#### WORK ITEM:
Copy the listing below in full and skip every picture.

___ GIVEN MATERIAL ___

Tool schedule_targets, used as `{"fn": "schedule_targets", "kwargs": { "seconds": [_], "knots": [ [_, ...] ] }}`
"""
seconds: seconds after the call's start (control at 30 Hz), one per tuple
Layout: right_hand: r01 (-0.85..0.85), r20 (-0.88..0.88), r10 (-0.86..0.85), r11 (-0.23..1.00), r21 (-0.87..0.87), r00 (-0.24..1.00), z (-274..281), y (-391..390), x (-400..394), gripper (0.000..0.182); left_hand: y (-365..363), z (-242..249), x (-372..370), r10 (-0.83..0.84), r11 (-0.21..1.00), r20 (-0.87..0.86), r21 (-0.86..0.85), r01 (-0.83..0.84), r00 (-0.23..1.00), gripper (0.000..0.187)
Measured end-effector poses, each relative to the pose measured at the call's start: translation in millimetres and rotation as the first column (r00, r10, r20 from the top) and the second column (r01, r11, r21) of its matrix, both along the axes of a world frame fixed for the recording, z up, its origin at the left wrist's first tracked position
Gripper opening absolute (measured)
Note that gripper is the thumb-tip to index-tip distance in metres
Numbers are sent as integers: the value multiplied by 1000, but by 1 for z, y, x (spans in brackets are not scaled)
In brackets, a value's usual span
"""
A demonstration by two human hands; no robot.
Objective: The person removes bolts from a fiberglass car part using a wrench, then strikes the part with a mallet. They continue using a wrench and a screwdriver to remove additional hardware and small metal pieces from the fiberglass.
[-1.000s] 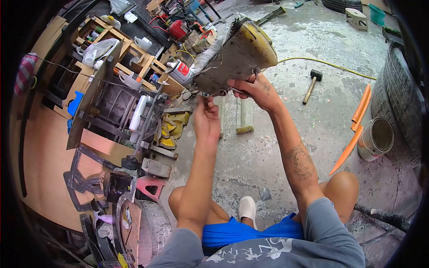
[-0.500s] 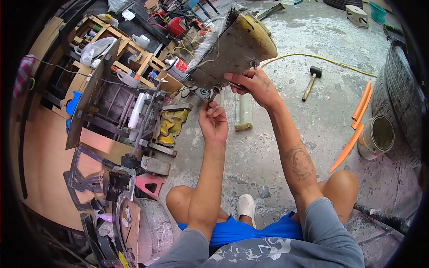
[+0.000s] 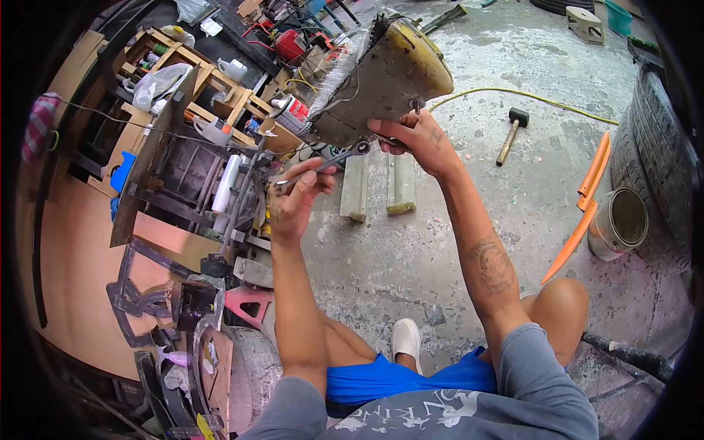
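My left hand (image 3: pixel 297 202) is closed on a metal wrench (image 3: pixel 334 159), its ring end up at the lower edge of a large dirty part (image 3: pixel 367 92). That part has a flat grey-brown face, a yellow end at upper right and clear plastic along its left side. Close under the same edge, my right hand (image 3: pixel 425 143) is pinched shut near the wrench's ring end. A bit of dark metal shows at its fingertips, but I cannot make out what it is. A bolt-like stud sticks out of the part just above this hand.
Two pale blocks (image 3: pixel 401 183) lie on the floor below. To the right are a mallet (image 3: pixel 512 136), a yellow hose (image 3: pixel 543 95), orange strips (image 3: pixel 579 220), an open can (image 3: pixel 620 224) and tires (image 3: pixel 653 161). Wooden crates (image 3: pixel 220 88) and metal frames crowd the left.
My left hand has moved left and turned, and the wrench now lies slanted across it with its length showing. My right hand and the large part have barely moved.
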State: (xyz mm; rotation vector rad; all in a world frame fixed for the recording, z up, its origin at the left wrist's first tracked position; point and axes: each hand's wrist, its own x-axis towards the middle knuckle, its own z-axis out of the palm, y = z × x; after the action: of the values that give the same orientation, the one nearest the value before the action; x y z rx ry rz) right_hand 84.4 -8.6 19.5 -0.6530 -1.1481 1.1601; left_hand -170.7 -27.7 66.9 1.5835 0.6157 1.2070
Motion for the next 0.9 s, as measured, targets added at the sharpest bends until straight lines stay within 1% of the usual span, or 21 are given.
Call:
{"fn": "schedule_targets", "kwargs": {
  "seconds": [0.03,0.1,0.17,0.2,0.23,0.27,0.3,0.33,0.37,0.43,0.5,0.57,0.6,0.63,0.7,0.73,0.77,0.83,0.9],
  "knots": [
    [-1,-2,1,1000,-1,1000,0,0,0,35,5,6,-1,16,1000,-93,3,-16,996,25],
    [-2,-4,2,1000,-3,1000,-1,1,1,33,18,14,-4,4,1000,-82,-6,-4,997,23],
    [-21,32,20,999,46,999,-2,0,2,27,35,20,-11,-52,999,-146,-4,52,988,21],
    [-20,34,18,999,49,999,-3,1,1,27,41,27,-10,-50,999,-159,-7,50,986,18],
    [32,49,-39,991,127,998,-4,0,-2,25,48,33,-10,-52,999,-157,-5,52,986,18],
    [81,61,-96,976,204,994,-6,0,-3,24,54,39,-11,-69,997,-197,15,73,978,18],
    [83,63,-98,976,202,993,-5,-3,-3,24,61,45,-10,-84,995,-237,32,95,968,18],
    [90,109,-110,981,173,988,-2,-6,-3,22,65,52,-6,-91,993,-271,48,108,958,19],
    [97,154,-120,984,146,981,-1,-7,-3,22,68,58,-3,-92,993,-270,48,108,959,19],
    [93,147,-115,985,147,982,-2,-6,-4,22,70,72,4,-11,996,-375,81,45,927,19],
    [94,143,-116,984,150,983,-3,-4,-4,22,67,80,13,11,995,-378,96,27,926,19],
    [104,132,-125,981,162,983,-5,-3,-4,22,62,88,18,147,985,-500,150,-81,854,20],
    [106,134,-128,981,162,983,-3,-5,-5,22,63,90,19,194,971,-535,222,-85,822,21],
    [111,112,-128,982,150,985,-1,-7,-5,23,63,91,20,192,972,-534,220,-83,823,21],
    [112,89,-124,985,133,988,-2,-9,-6,24,62,93,19,299,945,-589,291,-148,751,19],
    [128,110,-144,982,138,983,-3,-8,-5,24,66,84,16,322,932,-573,331,-147,753,19],
    [146,132,-166,978,147,977,-3,-6,-4,24,68,74,11,327,930,-573,335,-150,751,19],
    [150,116,-168,977,154,979,-2,-7,-5,26,69,49,-2,283,959,-587,199,-204,758,20],
    [155,99,-172,975,159,980,-1,-7,-5,27,66,10,-11,216,973,-478,38,-226,852,23]
  ]
}}
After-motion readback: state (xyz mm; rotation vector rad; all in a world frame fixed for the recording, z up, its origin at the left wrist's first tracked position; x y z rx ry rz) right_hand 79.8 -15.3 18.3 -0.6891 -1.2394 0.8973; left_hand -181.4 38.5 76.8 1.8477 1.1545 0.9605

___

#### OUTPUT OF THE EXERCISE:
Tool schedule_targets, used as `{"fn": "schedule_targets", "kwargs": { "seconds": [_], "knots": [ [_, ...] ] }}`
"""
seconds: seconds after the call's start (control at 30 Hz), one per tuple
Layout: right_hand: r01 (-0.85..0.85), r20 (-0.88..0.88), r10 (-0.86..0.85), r11 (-0.23..1.00), r21 (-0.87..0.87), r00 (-0.24..1.00), z (-274..281), y (-391..390), x (-400..394), gripper (0.000..0.182); left_hand: y (-365..363), z (-242..249), x (-372..370), r10 (-0.83..0.84), r11 (-0.21..1.00), r20 (-0.87..0.86), r21 (-0.86..0.85), r01 (-0.83..0.84), r00 (-0.23..1.00), gripper (0.000..0.187)
Measured end-effector poses, each relative to the pose measured at the call's start: translation in millimetres and rotation as the first column (r00, r10, r20 from the top) and the second column (r01, r11, r21) of its matrix, both along the axes of a world frame fixed for the recording, z up, its origin at the left wrist's first tracked position
Gripper opening absolute (measured)
Note that gripper is the thumb-tip to index-tip distance in metres
Numbers are sent as integers: the value multiplied by 1000, but by 1 for z, y, x (spans in brackets are not scaled)
In brackets, a value's usual span
"""
A demonstration by two human hands; no robot.
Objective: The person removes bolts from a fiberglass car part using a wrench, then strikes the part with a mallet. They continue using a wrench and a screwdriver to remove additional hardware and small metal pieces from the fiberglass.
[-1.000s] 
[-0.500s] 
[+0.000s] 
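My left hand (image 3: pixel 297 202) is closed on a metal wrench (image 3: pixel 334 159), its ring end up at the lower edge of a large dirty part (image 3: pixel 367 92). That part has a flat grey-brown face, a yellow end at upper right and clear plastic along its left side. Close under the same edge, my right hand (image 3: pixel 425 143) is pinched shut near the wrench's ring end. A bit of dark metal shows at its fingertips, but I cannot make out what it is. A bolt-like stud sticks out of the part just above this hand.
Two pale blocks (image 3: pixel 401 183) lie on the floor below. To the right are a mallet (image 3: pixel 512 136), a yellow hose (image 3: pixel 543 95), orange strips (image 3: pixel 579 220), an open can (image 3: pixel 620 224) and tires (image 3: pixel 653 161). Wooden crates (image 3: pixel 220 88) and metal frames crowd the left.
My left hand has moved left and turned, and the wrench now lies slanted across it with its length showing. My right hand and the large part have barely moved.
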State: (xyz mm; rotation vector rad; all in a world frame fixed for the recording, z up, its origin at the left wrist's first tracked position; point and axes: each hand's wrist, its own x-axis towards the middle knuckle, its own z-axis out of the palm, y = z × x; after the action: of the values that give the same orientation, the one nearest the value before the action; x y z rx ry rz) right_hand 84.4 -8.6 19.5 -0.6530 -1.1481 1.1601; left_hand -170.7 -27.7 66.9 1.5835 0.6157 1.2070
Motion for the next 0.9 s, as measured, targets added at the sharpest bends until straight lines stay within 1% of the usual span, or 21 are given.
Call:
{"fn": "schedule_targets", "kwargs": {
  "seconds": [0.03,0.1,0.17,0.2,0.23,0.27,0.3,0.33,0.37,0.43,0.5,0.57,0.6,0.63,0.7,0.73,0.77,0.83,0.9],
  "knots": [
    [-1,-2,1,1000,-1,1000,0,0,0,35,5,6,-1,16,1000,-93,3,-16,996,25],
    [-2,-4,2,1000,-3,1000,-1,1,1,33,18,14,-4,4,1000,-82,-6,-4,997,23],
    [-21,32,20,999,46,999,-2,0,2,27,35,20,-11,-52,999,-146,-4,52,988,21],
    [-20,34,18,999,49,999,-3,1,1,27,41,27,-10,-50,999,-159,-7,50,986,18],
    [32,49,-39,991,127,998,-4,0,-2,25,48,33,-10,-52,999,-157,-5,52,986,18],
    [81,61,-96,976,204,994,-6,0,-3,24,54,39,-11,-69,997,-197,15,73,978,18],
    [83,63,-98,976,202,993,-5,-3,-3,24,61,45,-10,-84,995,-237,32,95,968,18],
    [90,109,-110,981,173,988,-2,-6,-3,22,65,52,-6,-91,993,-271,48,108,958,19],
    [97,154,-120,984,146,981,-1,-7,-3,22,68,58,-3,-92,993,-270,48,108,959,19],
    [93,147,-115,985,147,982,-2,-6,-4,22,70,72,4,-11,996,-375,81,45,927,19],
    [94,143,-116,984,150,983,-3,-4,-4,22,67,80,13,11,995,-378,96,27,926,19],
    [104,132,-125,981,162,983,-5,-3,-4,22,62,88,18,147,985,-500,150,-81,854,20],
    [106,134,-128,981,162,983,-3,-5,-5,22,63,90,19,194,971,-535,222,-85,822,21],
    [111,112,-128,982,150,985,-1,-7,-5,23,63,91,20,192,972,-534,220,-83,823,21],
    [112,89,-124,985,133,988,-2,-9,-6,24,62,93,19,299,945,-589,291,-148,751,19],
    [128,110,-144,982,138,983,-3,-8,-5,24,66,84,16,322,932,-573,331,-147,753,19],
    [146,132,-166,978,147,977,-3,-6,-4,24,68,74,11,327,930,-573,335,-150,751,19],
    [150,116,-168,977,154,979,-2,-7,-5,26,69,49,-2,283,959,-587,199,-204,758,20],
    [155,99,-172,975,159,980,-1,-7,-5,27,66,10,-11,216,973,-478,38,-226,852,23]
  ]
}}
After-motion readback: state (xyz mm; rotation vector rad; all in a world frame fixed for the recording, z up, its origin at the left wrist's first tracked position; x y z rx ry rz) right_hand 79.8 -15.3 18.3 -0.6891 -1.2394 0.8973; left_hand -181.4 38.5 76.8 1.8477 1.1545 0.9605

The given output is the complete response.